G etting your head ground into dirt, rock, and unidentifiable objects that looked like cacao nibs but smelled worse than a stable was not my idea of fun.

It all started with the scent of a werewolf. We Reds trained for years to enhance our senses to be the best killers. We would never outmatch a werewolf’s senses, but if we could sniff out a werewolf before they even noticed we were human? Huge advantage when werewolves were stronger, faster, and overall had the constitution of a dragon.

My ear scraped a rock, drawing blood, and I hissed in a breath. “What are you doing here, Red?”

The freakin’ dolt. My grasping fingers reached the blade resting in my boot—that twisting and pulling while getting my head ground into the dirt by the guy above me was an act of contortion—and drove it behind me.

The man hopped back. I twisted around, spitting out dirt and the odd, crunchy rock. “Baiting werewolves?” I said, casually spinning my dagger while wiping my chin on my shoulder.

Baiting was something I abhorred.

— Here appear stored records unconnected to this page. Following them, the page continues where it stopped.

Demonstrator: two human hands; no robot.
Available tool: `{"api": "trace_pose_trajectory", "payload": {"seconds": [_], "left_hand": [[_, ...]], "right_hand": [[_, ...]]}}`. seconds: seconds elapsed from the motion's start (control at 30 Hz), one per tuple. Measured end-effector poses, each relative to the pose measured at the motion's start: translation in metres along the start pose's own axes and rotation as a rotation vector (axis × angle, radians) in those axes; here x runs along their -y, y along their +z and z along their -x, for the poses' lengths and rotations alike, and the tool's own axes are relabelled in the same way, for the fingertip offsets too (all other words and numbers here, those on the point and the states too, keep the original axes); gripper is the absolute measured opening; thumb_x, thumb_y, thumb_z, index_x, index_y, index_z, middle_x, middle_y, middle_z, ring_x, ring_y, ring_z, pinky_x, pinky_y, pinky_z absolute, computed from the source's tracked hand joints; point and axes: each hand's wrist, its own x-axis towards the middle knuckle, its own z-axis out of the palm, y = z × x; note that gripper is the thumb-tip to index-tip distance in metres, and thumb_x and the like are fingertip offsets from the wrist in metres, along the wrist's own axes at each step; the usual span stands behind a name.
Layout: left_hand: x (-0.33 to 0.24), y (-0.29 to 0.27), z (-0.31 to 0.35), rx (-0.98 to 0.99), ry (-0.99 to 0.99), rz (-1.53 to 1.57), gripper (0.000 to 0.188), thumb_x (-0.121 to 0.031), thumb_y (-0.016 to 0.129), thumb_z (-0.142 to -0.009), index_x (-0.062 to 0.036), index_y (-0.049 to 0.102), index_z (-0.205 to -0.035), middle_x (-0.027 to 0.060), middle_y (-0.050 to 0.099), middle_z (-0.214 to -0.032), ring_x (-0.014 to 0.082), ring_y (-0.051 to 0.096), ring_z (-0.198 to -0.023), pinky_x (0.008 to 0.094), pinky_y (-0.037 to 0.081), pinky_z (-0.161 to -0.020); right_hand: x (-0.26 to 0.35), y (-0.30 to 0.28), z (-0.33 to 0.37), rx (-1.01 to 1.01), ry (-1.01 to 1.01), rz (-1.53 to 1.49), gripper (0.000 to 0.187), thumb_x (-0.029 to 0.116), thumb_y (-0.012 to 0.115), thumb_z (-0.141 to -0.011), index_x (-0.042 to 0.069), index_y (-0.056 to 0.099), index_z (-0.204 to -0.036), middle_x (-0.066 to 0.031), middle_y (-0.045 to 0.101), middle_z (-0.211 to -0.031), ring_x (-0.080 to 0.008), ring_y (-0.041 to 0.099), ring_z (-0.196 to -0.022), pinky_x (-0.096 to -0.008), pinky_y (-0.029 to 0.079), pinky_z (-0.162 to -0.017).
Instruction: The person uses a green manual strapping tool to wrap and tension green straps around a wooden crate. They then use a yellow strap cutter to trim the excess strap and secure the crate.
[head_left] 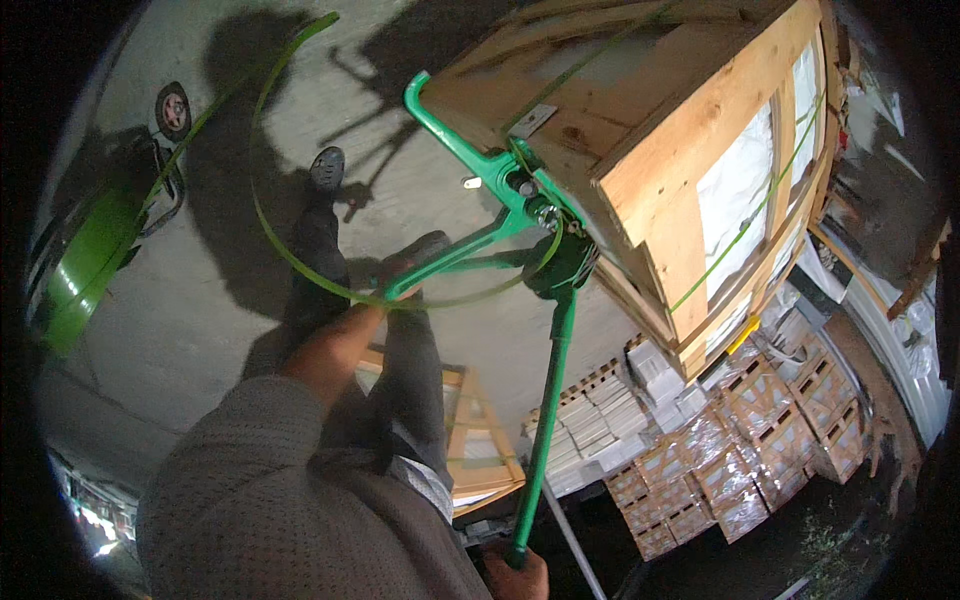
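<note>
A green hand strapping tool (510, 190), with long lever handles and a dark round part at its joint, is at the side of a wooden crate (690, 185). My left hand (399, 270) is closed round the end of one green handle, its fingers partly hidden by it. Below, at the lower edge, my right hand (516, 577) grips the bottom end of the long handle. A thin green strap (262, 190) enters the tool and curls in a wide loop over the floor and past my left wrist. Another length of strap (768, 195) lies tight round the crate.
Wrapped stacks of boxes (740, 455) and pale stacked slabs (590, 420) stand at lower right. A smaller wooden frame (485, 440) is beside my legs. On the left is a green cart (100, 250) with a wheel (173, 110). Concrete floor (170, 330) spreads between.
</note>
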Motion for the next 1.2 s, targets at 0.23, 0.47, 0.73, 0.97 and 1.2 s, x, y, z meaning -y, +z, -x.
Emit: {"api": "trace_pose_trajectory", "payload": {"seconds": [0.23,0.47,0.73,0.97,1.2], "left_hand": [[-0.011,-0.022,0.045,0.342,-0.436,-0.084,0.038,-0.034,0.058,-0.088,-0.0054,0.062,-0.112,0.0157,0.065,-0.093,0.0314,0.061,-0.086,0.043,0.049,-0.077],[-0.028,-0.054,0.08,0.284,-0.298,-0.053,0.034,-0.033,0.054,-0.088,-0.013,0.067,-0.112,0.0167,0.068,-0.094,0.0338,0.063,-0.078,0.0436,0.049,-0.074],[-0.101,-0.066,0.15,0.076,-0.406,-0.144,0.038,-0.04,0.062,-0.084,-0.0055,0.067,-0.098,0.0174,0.068,-0.093,0.0367,0.065,-0.091,0.0456,0.049,-0.078],[-0.132,-0.081,0.202,0.195,-0.24,0.006,0.039,-0.041,0.058,-0.088,-0.0029,0.064,-0.089,0.0132,0.064,-0.076,0.0263,0.061,-0.071,0.043,0.046,-0.065],[-0.127,-0.053,0.2,0.276,-0.278,0.313,0.033,-0.034,0.058,-0.091,-0.0087,0.056,-0.07,0.0043,0.053,-0.059,0.0152,0.05,-0.048,0.0332,0.038,-0.045]], "right_hand": [[-0.034,0.09,-0.083,-0.06,-0.364,-0.275,0.017,0.008,0.059,-0.088,-0.002,0.061,-0.101,0.0001,0.052,-0.06,-0.0098,0.049,-0.047,-0.0258,0.036,-0.043],[-0.041,0.157,-0.151,-0.235,-0.845,-0.248,0.021,0.02,0.061,-0.087,-0.001,0.06,-0.084,-0.0043,0.054,-0.063,-0.0127,0.05,-0.049,-0.0308,0.037,-0.045],[-0.017,0.233,-0.233,-0.187,-0.894,-0.555,0.025,0.017,0.064,-0.08,-0.007,0.058,-0.085,-0.0215,0.061,-0.065,-0.0372,0.061,-0.061,-0.0434,0.048,-0.06],[0.022,0.268,-0.232,-0.233,-0.996,-0.623,0.029,0.019,0.062,-0.079,-0.005,0.056,-0.095,-0.027,0.064,-0.081,-0.0452,0.063,-0.08,-0.0493,0.048,-0.069],[-0.008,0.19,-0.195,0.048,-0.966,-0.556,0.029,0.022,0.063,-0.084,-0.003,0.056,-0.097,-0.0131,0.059,-0.071,-0.0241,0.061,-0.065,-0.0384,0.048,-0.06]]}}
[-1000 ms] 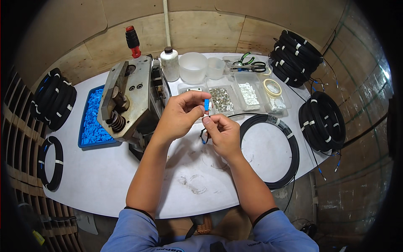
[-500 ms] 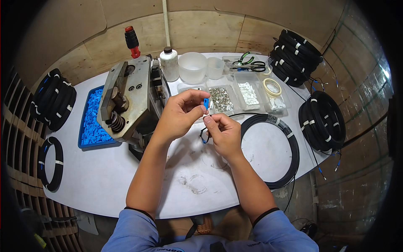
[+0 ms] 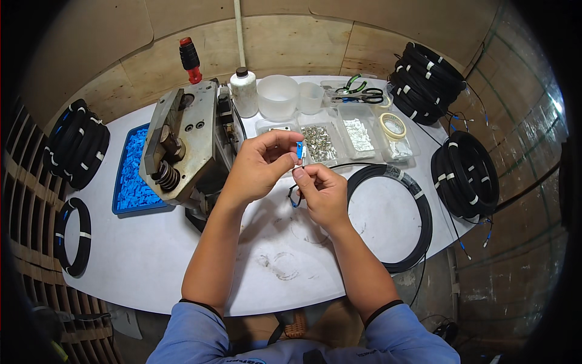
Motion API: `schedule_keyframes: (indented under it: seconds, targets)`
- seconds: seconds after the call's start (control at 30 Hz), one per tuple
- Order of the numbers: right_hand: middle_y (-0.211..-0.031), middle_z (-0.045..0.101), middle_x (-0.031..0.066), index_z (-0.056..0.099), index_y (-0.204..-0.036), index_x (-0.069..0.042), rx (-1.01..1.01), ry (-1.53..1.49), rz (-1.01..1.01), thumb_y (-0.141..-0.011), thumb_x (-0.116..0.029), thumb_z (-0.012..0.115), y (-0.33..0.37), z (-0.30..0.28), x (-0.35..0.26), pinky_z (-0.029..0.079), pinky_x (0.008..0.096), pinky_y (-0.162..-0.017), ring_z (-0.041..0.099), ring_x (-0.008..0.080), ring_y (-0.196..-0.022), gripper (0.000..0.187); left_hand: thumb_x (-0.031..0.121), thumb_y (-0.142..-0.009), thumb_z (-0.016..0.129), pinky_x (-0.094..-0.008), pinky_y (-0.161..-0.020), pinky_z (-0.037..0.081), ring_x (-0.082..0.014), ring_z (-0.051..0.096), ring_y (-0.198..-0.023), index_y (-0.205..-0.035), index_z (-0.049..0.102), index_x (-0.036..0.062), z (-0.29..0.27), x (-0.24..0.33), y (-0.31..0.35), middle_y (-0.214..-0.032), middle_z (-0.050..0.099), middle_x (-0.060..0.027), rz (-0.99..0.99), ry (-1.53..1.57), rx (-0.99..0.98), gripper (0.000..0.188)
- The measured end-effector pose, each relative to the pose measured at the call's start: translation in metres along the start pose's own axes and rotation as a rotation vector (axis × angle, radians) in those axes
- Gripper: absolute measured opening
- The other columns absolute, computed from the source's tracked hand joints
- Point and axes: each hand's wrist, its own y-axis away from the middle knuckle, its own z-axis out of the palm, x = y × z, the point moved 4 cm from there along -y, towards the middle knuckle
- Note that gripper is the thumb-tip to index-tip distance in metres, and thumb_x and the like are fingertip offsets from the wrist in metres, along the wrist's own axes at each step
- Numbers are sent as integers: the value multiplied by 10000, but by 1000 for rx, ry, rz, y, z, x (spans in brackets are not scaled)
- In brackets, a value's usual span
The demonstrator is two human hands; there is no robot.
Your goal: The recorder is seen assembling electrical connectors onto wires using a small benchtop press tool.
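My left hand (image 3: 260, 167) pinches a small blue plastic piece (image 3: 299, 147), like a connector housing, between thumb and fingers. Close beside it, my right hand (image 3: 324, 195) grips the end of a thin black cable (image 3: 304, 162). A small white sleeve (image 3: 304, 148) tops that cable end and lies right against the blue piece; whether it is inside cannot be made out. Below the fingers hangs another short black cable end (image 3: 294, 195) with a bit of blue on it. From behind my right hand the cable runs to a large black coil (image 3: 420, 239) on the table.
A metal press (image 3: 188, 139) stands left of my hands, by a blue tray (image 3: 136, 209) of blue pieces. Clear boxes (image 3: 339, 159) of small metal and white parts, a white bottle (image 3: 244, 94) and scissors (image 3: 371, 96) sit behind. Bundled cable coils (image 3: 465, 176) lie right, others (image 3: 77, 145) left.
The blue piece has turned slightly and sits closer against the white sleeve. Both hands stay almost in place, still gripping.
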Motion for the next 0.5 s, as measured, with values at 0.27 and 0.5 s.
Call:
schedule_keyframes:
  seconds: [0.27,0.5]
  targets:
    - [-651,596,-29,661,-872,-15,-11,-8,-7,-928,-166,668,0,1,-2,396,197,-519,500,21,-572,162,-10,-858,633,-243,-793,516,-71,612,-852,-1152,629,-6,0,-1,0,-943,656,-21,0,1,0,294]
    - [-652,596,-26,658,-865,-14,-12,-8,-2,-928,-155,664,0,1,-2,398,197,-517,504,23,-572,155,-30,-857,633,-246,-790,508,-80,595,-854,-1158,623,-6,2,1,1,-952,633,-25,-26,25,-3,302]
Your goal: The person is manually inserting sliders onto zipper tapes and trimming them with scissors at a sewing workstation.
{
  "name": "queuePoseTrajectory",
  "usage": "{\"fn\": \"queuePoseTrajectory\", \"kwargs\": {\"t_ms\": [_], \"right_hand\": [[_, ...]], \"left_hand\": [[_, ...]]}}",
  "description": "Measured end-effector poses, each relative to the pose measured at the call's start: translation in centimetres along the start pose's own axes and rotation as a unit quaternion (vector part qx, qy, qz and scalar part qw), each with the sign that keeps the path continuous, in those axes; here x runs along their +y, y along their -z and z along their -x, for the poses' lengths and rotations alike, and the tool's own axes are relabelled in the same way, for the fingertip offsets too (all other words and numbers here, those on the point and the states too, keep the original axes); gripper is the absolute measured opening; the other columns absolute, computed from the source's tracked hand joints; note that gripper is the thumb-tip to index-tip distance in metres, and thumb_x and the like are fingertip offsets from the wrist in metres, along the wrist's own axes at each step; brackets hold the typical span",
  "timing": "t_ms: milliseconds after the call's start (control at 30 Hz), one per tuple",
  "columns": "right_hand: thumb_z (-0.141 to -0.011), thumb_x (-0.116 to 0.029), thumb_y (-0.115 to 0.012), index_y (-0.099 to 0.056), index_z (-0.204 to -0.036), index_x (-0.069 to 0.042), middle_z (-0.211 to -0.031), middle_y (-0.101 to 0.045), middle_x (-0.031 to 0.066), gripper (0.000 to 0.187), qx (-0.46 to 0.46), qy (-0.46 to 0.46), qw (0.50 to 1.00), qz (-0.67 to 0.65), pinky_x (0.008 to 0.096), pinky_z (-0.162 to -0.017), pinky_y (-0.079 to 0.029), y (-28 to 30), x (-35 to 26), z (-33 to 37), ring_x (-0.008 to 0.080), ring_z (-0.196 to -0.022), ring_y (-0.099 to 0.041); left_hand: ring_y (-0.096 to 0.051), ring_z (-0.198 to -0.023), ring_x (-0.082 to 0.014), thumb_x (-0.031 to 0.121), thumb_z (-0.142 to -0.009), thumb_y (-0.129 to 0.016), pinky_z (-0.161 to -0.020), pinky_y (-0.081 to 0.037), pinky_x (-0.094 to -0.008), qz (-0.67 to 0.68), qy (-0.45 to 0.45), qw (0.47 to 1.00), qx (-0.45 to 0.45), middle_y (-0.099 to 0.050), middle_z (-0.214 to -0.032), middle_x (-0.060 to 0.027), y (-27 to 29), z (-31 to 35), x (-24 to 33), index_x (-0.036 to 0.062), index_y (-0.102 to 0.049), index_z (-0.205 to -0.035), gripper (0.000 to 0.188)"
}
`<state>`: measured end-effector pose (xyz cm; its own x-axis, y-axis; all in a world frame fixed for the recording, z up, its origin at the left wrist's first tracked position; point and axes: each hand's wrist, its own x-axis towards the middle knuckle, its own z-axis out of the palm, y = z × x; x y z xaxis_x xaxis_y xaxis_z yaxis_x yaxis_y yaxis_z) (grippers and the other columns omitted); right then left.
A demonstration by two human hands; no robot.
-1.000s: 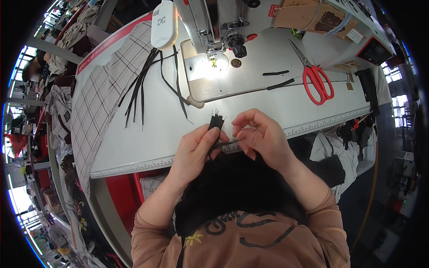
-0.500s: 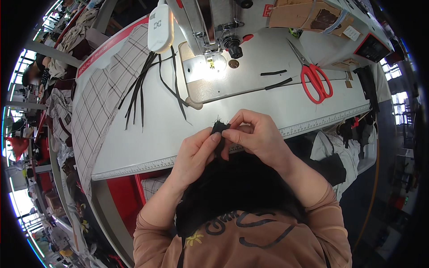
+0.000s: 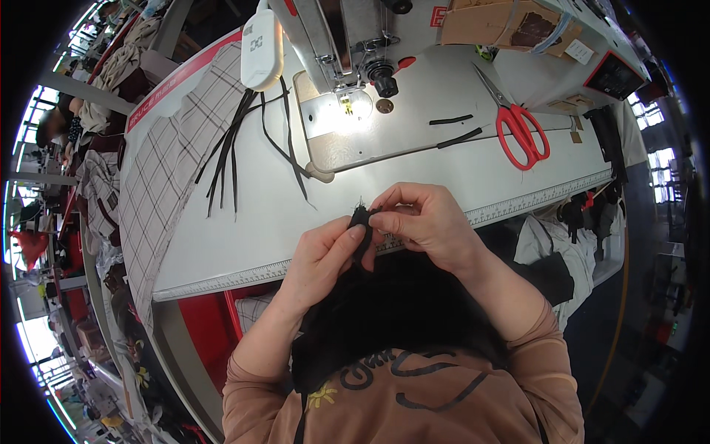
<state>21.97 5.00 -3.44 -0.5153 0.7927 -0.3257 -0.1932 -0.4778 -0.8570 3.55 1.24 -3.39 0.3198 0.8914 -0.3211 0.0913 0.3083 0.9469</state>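
Both my hands meet over the front edge of a white sewing table [image 3: 244, 244], around a small piece of black fabric [image 3: 361, 233] with frayed threads at its top. My left hand [image 3: 323, 248] pinches its left side between thumb and fingers. From the right, my right hand [image 3: 414, 222] pinches the upper right edge, thumb against bent fingers. The fabric's lower end hangs between the hands; its exact shape is partly hidden by the fingers. Ahead of the hands stands a sewing machine [image 3: 347, 59], its lamp shining on the needle plate.
Red-handled scissors [image 3: 521, 137] lie at the right, beside two short black strips [image 3: 458, 138]. Several long black strips [image 3: 235, 159] and checked fabric [image 3: 181, 148] lie left. A ruler tape [image 3: 222, 280] runs along the front edge. A cardboard box [image 3: 510, 26] sits upper right.
The black fabric has become narrower between my fingers, folded or turned at its upper part. Both hands stay in nearly the same place, still pinching.
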Motion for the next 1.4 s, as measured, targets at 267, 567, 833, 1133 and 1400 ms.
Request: {"fn": "queuePoseTrajectory", "kwargs": {"t_ms": [267,567,833,1133,1400], "right_hand": [[-0.086,-0.006,-0.062,-0.063,-0.094,0.002,-0.071,-0.061,0.0005,0.01,0.014,0.025,0.999,0.041,0.014,-0.043,-0.03,-0.2,0.4,-0.2,0.0,-0.054,-0.047],[-0.087,-0.003,-0.06,-0.062,-0.094,0.003,-0.073,-0.06,0.0011,0.009,0.002,0.038,0.999,-0.006,0.0148,-0.049,-0.037,-0.1,1.3,-0.4,0.0024,-0.057,-0.051],[-0.088,-0.002,-0.058,-0.061,-0.094,0.004,-0.074,-0.06,0.0017,0.009,0.012,0.048,0.998,0.032,0.0155,-0.05,-0.039,-0.4,1.1,-0.3,0.0041,-0.059,-0.052],[-0.088,-0.003,-0.059,-0.062,-0.095,0.003,-0.072,-0.061,-0.0002,0.011,-0.009,0.016,1.0,0.009,0.0143,-0.047,-0.032,-0.5,0.4,-0.1,-0.0006,-0.056,-0.048],[-0.087,-0.005,-0.06,-0.063,-0.096,0.001,-0.071,-0.061,-0.0009,0.011,-0.012,0.01,0.999,-0.031,0.0135,-0.047,-0.033,-0.5,0.8,-0.1,-0.0004,-0.057,-0.049]], "left_hand": [[-0.037,-0.051,-0.0019,0.022,-0.098,-0.041,-0.047,-0.029,-0.0179,-0.024,-0.001,1.0,0.007,-0.055,-0.061,0.0036,0.0,0.0,-0.4,0.0029,-0.063,-0.096,0.028],[-0.037,-0.05,-0.0019,0.025,-0.099,-0.038,-0.046,-0.03,-0.0181,-0.01,0.0,1.0,0.007,-0.056,-0.061,0.0029,-0.2,0.0,-0.5,0.0032,-0.062,-0.096,0.032],[-0.038,-0.051,-0.0035,0.025,-0.099,-0.038,-0.047,-0.031,-0.0195,-0.041,0.003,0.999,0.023,-0.055,-0.058,0.002,-0.2,-0.1,-0.2,0.0035,-0.062,-0.092,0.033],[-0.04,-0.052,-0.0045,0.026,-0.099,-0.039,-0.049,-0.033,-0.021,-0.073,-0.004,0.997,0.035,-0.054,-0.058,0.0022,-0.4,-0.1,0.0,0.0029,-0.062,-0.093,0.033],[-0.039,-0.05,-0.0022,0.028,-0.099,-0.04,-0.045,-0.028,-0.0183,-0.092,-0.011,0.995,0.024,-0.054,-0.058,0.0022,-0.2,-0.1,-0.6,0.0018,-0.062,-0.091,0.035]]}}
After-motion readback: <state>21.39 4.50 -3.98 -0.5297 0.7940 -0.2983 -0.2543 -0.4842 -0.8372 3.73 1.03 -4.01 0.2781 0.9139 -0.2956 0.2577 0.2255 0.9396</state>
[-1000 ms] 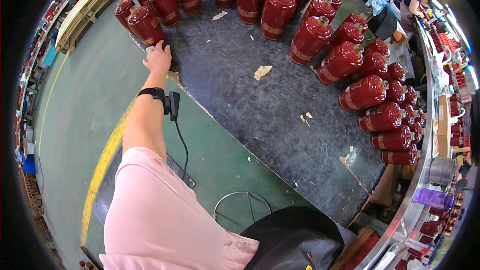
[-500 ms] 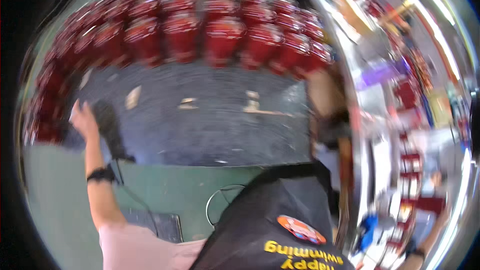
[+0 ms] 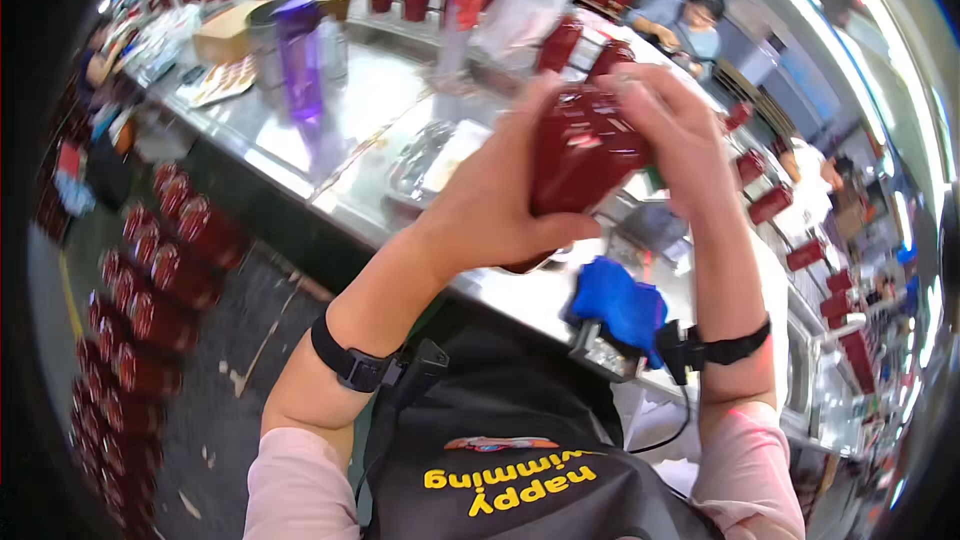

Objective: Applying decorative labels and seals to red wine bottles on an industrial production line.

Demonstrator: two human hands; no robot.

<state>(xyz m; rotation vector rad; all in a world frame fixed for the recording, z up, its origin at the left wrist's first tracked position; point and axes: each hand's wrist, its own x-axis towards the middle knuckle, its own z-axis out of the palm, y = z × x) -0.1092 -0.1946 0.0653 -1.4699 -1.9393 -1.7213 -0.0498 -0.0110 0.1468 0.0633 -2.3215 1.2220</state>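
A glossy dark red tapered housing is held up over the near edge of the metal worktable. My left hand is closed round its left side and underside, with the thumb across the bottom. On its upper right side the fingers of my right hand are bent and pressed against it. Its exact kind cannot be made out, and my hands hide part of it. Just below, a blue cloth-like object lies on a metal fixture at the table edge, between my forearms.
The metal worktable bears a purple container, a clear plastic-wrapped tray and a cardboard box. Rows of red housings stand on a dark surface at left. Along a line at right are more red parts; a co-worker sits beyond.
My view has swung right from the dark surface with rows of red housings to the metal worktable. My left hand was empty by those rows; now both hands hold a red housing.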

Personally, I wouldn’t lay out a scent to bring a werewolf running to protect their territory just to kill it. But the more pelts you brought in, the quicker you rose in the ranks, which were the First through Two Hundred and Fiftieth Blades. I was Second Blade. Despite my aversion to baiting I still killed my fair share of magical creatures.

The guy stood from his crouch, his blonde hair messy from ambushing me. His eyes brightened and his smirk was downright heart-throbbing, if you were you into self-absorbed jerks.

“Aren’t you on a mission?” Brandt, the Third Blade, said, his smirk growing.

“Aren’t you supposed to be hunting unicorns?” A hint of bitterness colored my voice. He’d received the mission I liked; unicorns were fun to hunt. Most times we were dispatched because a unicorn had eaten a villager or some such. It was black and white: they were evil.

Not all of us, my bond whispered in my mind.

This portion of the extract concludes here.